* _The task_
Output the lines below exactly, please, from the first line until the line with "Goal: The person", counting both.

- - - - -

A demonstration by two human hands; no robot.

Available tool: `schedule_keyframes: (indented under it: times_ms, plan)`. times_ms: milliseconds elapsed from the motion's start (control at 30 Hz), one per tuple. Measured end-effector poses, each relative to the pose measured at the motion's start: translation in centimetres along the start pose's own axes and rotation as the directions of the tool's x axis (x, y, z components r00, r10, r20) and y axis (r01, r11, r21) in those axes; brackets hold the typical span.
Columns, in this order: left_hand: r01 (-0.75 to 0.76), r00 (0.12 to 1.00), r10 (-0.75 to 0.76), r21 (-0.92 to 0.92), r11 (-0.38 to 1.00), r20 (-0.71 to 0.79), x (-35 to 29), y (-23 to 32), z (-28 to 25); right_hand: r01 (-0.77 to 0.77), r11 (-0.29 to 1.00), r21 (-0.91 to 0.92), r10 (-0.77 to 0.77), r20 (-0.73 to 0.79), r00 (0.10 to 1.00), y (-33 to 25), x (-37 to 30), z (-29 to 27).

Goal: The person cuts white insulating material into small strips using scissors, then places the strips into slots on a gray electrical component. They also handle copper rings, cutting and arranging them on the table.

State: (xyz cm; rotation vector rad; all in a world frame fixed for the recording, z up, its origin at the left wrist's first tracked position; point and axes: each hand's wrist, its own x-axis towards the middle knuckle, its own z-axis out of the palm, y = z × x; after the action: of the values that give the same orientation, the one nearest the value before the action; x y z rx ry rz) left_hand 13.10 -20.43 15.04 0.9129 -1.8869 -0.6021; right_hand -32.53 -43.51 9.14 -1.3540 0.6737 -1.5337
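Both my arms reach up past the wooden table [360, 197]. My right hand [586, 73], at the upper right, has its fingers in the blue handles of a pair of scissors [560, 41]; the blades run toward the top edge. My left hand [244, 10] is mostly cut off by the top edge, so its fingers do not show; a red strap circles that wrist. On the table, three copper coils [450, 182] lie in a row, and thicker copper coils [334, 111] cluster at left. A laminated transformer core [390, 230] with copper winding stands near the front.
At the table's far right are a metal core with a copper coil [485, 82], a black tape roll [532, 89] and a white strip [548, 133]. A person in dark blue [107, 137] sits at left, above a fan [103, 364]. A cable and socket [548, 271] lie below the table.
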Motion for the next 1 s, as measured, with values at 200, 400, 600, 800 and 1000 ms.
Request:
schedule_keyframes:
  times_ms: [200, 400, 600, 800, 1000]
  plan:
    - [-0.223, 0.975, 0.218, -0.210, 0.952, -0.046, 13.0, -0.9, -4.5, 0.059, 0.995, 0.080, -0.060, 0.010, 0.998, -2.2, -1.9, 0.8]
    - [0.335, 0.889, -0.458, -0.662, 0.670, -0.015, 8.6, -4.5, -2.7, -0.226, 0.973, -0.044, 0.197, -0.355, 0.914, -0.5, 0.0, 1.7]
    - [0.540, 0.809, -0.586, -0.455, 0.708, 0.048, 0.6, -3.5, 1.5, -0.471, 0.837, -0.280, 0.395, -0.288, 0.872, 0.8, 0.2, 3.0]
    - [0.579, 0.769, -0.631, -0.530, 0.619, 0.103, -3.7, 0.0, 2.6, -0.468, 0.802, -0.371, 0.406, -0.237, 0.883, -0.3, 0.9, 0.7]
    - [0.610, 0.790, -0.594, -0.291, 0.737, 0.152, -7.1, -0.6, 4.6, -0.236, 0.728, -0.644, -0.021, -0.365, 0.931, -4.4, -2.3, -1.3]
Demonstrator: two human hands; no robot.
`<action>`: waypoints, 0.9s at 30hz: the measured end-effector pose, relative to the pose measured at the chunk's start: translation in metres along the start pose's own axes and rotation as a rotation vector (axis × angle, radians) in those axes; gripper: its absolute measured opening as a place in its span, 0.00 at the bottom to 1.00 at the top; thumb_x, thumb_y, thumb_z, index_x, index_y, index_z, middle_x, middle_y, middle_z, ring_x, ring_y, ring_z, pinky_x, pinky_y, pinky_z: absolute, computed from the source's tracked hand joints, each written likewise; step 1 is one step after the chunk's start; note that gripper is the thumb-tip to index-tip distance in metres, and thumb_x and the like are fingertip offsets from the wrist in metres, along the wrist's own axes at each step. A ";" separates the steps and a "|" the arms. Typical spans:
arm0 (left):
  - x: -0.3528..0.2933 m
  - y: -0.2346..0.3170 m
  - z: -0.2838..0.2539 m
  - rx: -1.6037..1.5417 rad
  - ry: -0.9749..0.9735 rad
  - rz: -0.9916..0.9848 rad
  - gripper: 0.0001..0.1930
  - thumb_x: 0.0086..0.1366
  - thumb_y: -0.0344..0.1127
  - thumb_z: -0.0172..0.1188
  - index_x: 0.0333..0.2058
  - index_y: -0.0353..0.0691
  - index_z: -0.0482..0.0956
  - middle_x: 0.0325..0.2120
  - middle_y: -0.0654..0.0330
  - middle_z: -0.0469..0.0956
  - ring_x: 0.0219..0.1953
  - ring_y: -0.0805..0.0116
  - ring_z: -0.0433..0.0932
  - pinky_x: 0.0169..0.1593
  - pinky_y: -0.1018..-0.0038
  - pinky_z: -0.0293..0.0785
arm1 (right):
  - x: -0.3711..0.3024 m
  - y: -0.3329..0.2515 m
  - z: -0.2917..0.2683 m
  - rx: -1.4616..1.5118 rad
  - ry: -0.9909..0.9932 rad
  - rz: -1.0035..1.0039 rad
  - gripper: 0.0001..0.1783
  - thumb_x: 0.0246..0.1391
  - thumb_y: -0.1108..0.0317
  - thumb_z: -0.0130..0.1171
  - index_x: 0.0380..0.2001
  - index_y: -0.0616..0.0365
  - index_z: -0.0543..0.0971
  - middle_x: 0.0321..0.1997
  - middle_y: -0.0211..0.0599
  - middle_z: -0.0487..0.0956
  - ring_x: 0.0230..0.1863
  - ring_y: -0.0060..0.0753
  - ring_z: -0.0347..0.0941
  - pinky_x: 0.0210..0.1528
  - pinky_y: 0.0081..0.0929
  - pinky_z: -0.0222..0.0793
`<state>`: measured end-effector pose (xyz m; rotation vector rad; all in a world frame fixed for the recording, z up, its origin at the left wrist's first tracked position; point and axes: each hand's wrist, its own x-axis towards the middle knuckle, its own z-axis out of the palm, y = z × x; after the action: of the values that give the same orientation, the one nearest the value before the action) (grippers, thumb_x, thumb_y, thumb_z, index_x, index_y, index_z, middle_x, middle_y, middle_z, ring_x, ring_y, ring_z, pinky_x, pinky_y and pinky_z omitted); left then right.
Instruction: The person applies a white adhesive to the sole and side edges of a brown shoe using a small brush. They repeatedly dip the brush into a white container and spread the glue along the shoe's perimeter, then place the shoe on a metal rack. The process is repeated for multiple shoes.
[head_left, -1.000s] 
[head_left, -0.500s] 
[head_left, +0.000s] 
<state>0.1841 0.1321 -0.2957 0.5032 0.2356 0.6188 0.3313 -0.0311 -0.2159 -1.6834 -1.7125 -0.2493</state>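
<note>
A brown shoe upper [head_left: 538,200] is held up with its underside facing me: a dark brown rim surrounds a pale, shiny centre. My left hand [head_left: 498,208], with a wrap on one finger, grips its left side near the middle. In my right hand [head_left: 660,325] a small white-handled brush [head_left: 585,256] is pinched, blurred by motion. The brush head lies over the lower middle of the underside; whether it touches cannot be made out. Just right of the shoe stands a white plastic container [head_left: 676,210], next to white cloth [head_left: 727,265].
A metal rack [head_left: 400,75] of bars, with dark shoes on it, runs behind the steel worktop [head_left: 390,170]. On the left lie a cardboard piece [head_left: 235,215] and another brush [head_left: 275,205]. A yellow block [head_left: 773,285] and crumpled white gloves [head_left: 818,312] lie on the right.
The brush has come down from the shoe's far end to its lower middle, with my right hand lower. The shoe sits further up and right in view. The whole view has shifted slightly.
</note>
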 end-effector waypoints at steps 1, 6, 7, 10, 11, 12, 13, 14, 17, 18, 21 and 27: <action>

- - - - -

* _Answer to the exercise_
A demonstration by two human hands; no robot.

Available tool: `schedule_keyframes: (indented under it: times_ms, plan)`. times_ms: milliseconds elapsed from the motion's start (control at 30 Hz), one per tuple. Measured end-effector poses, each relative to the pose measured at the motion's start: translation in centimetres along the start pose's own axes and rotation as the directions of the tool's x axis (x, y, z components r00, r10, r20) and y axis (r01, r11, r21) in those axes; brackets hold the typical span.
Columns, in this order: left_hand: r01 (-0.75 to 0.76), r00 (0.12 to 1.00), r10 (-0.75 to 0.76), r21 (-0.92 to 0.92), r11 (-0.38 to 1.00), r20 (-0.71 to 0.79), x (-35 to 29), y (-23 to 32), z (-28 to 25); right_hand: r01 (-0.77 to 0.77), r11 (-0.29 to 1.00), r21 (-0.91 to 0.92), r10 (-0.77 to 0.77), r20 (-0.73 to 0.79), r00 (0.10 to 1.00), y (-33 to 25), x (-37 to 30), z (-29 to 27).

Goal: The person cuts white insulating material into small strips using scissors, then places the strips into slots on a gray electrical component. They also handle copper rings, cutting and arranging them on the table.

Nothing further remains to be added to the answer.